Below are records; reproduce exactly the lines from the one that has "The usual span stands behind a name" through the one that has "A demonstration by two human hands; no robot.", ends included, and nothing more.

[Opening Data shown section]

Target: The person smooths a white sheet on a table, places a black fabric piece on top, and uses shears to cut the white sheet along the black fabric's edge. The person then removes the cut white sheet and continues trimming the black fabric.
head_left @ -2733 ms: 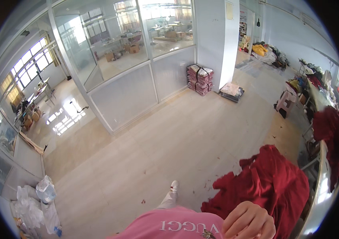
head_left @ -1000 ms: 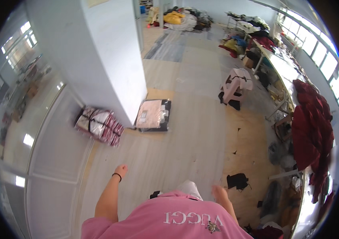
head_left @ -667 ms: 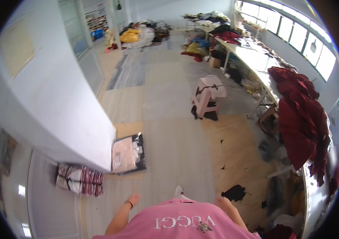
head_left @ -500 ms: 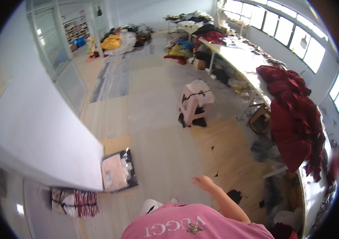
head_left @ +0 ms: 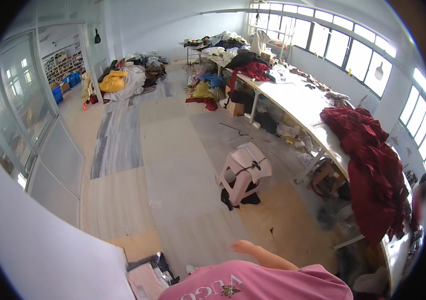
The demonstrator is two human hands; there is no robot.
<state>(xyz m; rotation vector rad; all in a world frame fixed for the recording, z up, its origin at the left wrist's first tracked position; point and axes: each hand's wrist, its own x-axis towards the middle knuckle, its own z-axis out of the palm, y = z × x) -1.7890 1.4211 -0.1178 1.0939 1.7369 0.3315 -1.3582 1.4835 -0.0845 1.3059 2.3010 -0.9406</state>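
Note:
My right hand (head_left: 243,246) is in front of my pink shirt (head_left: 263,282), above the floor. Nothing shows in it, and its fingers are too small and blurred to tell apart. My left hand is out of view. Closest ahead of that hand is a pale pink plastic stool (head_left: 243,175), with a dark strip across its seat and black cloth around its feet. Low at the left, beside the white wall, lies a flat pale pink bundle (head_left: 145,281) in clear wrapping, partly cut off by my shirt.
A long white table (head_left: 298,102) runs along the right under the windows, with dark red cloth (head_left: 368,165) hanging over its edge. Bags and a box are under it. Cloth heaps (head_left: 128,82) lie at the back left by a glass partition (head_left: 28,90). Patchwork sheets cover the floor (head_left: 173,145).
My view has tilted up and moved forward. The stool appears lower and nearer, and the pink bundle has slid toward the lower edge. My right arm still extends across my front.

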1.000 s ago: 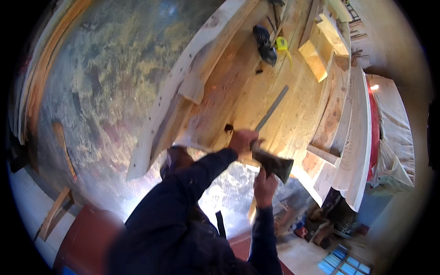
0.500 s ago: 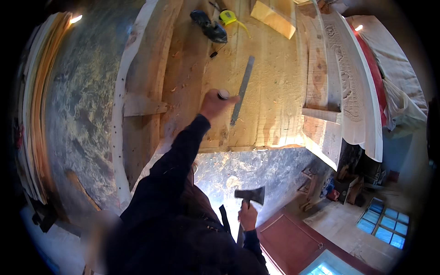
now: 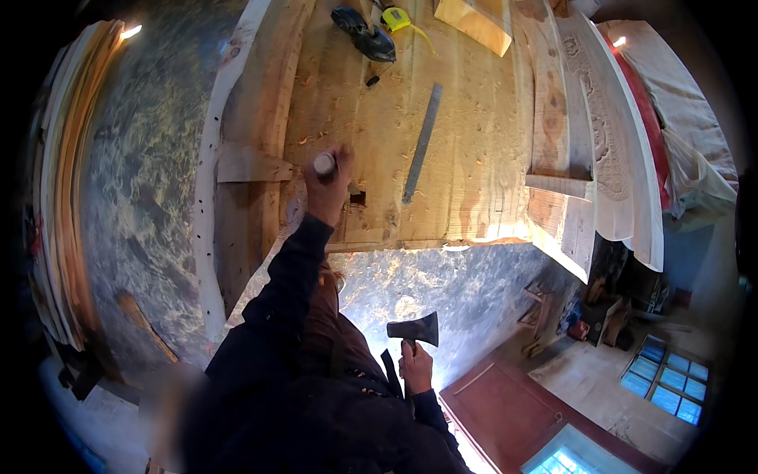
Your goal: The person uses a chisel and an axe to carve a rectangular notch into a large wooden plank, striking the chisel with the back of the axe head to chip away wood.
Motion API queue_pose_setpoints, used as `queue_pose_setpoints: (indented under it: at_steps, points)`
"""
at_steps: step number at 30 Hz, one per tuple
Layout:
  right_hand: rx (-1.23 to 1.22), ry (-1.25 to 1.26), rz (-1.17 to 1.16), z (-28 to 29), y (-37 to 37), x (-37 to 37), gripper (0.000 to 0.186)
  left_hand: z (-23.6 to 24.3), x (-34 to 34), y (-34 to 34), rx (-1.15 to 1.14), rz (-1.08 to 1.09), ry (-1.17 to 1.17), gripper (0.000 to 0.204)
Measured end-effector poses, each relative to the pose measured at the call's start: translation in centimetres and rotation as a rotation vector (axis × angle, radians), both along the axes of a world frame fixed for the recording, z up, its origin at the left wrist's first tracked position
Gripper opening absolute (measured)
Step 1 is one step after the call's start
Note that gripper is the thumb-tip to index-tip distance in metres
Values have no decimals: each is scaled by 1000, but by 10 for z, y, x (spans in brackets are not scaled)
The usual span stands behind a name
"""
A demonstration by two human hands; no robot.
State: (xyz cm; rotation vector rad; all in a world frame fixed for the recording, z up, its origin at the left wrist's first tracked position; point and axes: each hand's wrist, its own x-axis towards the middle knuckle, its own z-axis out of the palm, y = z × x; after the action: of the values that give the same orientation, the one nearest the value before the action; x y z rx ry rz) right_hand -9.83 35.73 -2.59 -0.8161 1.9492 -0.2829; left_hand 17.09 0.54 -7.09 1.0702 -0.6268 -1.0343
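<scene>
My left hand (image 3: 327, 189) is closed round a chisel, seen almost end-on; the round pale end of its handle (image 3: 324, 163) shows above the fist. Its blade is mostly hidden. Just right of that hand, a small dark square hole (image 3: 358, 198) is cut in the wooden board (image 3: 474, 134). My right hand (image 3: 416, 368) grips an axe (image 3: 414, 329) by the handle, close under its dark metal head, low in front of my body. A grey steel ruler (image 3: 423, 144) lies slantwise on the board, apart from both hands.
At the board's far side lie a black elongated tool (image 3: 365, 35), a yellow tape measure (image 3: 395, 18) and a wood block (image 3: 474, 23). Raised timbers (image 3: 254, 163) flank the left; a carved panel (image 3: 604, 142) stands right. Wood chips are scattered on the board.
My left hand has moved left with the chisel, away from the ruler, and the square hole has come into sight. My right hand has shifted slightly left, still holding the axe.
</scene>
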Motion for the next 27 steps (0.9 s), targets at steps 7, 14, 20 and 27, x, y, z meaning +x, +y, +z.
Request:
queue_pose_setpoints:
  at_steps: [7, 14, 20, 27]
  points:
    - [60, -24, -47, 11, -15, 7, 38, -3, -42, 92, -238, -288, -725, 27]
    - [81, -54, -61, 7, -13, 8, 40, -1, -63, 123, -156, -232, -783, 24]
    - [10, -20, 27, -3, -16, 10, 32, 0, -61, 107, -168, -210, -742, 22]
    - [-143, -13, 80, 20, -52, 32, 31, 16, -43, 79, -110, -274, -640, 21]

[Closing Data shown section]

### Response to the exercise
The usual span stands behind a name
"""
A demonstration by two human hands; no robot.

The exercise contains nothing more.